Other forms of Na₄-EDTA hydrates may be used if the water content is exactly known. In these cases, the composition of the control mixtures shall be recalculated accordingly (see also 6.10 and 6.11).

6.4 Potassium hydrogen phthalate, C₈H₅O₄K.

6.5 Acetanilide, C₈H₉NO.

6.6 Atropine, C₁₇H₂₃NO_3.

6.7 Spectrographic graphite powder, C.

6.8 Sodium salicylate, C₇H₅O₃Na.

6.9 Aluminium oxide, Al₂O₃, neutral, granular size < 200 μm, annealed at 600 °C ± 5 °C.

6.10 Control mixture A, prepared from sodium carbonate (6.2), Na₄-EDTA⋅4H₂O (6.3) and aluminium oxide (6.9) in a mass ratio of 2,34:1,00:7,28

The mixture shall be homogenized. It shall contain 2,5 % TIC and 2,5 % TOC (e.g. 22,06 g of sodium carbonate; 9,41 g Na₄-EDTA⋅4H₂O; 68,53 g of aluminium oxide).

6.11 Control mixture B, prepared from sodium salicylate (6.8), calcium carbonate (6.1), Na₄‑EDTA·4 H₂O (6.3) and aluminium oxide (6.9) in a mass ratio of 1,00:4,36:1,97:8,39

The mixture shall be homogenized. It shall contain 3,3 % TIC and 6,6 % TOC (e.g. 6,36 g of sodium salicylate; 27,78 g of calcium carbonate; 12,50 g of Na₄-EDTA·4H₂O; 53,36 g of aluminium oxide).

6.12 Inert absorbent material for determination on fluid samples.

6.13 Non-oxidizing mineral acid, used for carbon dioxide expulsion, e.g. phosphoric acid H₃PO₄ (w = 85 % [as a mass fraction]).

NOTE Due to potential corrosion by hydrochloric acid, phosphoric acid is preferred for TIC determination in Method A (9.1.3). Due to potential formation of P₄O₁₀ during combustion, hydrochloric acid HCl (w = 37 %) is preferred for removal of inorganic carbon in Method B (10.1.2).

6.14 Carrier gas, e.g. synthetic air, nitrogen, oxygen, helium or argon, free of carbon dioxide and organic impurities in accordance with the manufacturer's instructions.

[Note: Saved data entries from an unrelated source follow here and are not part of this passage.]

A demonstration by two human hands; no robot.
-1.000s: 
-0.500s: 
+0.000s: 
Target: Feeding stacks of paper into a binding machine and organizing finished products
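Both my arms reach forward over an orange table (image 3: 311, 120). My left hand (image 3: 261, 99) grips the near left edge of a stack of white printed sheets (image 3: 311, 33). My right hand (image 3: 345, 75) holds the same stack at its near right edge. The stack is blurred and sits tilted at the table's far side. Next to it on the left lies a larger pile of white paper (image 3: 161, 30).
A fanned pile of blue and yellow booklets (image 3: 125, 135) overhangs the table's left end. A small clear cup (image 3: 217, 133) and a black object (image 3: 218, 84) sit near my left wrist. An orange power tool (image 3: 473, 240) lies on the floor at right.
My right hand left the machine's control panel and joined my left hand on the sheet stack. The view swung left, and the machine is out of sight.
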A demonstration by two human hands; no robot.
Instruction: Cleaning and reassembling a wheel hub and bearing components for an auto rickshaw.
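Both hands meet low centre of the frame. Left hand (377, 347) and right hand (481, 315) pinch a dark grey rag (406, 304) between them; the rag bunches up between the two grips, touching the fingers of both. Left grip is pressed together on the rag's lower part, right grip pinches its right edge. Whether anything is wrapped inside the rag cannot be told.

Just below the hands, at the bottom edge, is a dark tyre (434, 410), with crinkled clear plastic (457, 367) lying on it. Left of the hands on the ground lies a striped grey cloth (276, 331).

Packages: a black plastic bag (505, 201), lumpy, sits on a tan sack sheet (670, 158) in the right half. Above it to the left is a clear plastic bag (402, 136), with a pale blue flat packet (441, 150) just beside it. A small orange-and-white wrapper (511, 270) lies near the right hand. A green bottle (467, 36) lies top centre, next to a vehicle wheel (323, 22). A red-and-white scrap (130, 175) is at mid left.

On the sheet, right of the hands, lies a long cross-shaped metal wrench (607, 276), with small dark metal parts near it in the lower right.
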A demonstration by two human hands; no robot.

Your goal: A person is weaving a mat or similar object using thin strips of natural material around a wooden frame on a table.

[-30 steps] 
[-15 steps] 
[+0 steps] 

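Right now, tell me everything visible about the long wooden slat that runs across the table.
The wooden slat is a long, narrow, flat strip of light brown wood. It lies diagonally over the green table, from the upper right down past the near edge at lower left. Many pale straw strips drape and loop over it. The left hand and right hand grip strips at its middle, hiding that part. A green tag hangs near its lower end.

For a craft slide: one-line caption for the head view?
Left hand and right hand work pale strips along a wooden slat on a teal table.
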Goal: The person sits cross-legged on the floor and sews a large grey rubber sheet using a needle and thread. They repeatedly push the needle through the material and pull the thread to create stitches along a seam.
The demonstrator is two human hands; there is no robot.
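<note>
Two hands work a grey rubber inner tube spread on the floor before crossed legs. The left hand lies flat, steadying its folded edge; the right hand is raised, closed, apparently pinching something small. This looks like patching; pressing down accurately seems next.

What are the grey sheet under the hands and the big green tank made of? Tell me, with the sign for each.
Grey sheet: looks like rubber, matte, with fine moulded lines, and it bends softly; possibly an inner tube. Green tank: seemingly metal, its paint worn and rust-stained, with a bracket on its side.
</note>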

Disposable equipment is acceptable in the same way as reusable glassware if the specifications are similar. Ordinary laboratory equipment, and particularly the following.

7.1 Analytical scale, capable of weighing to the nearest 0,000 1 g.

7.2 Equipment for determination of carbon in solid and liquid, with relevant accessories.

7.3 Purging unit for TIC determination, for Method A only.

7.4 Vessels or crucibles, made of e.g. ceramic, silica, quartz, silver or platinum.

NOTE Tin and nickel vessels are not acid resistant. Tin vessels are suitable only for Method A.

7.5 Pasteur pipettes.

7.6 Drying system, thermostatically controlled and capable of maintaining temperature of (105 ± 2)°C.

7.7 Desiccator, with an active drying agent such as silica gel.

7.8 Muffle furnace, thermostatically controlled.

Sampling is not part of the method specified in this document. Recommended sampling method are given in EN 1482‑1 [6] and EN 1482‑3 [7].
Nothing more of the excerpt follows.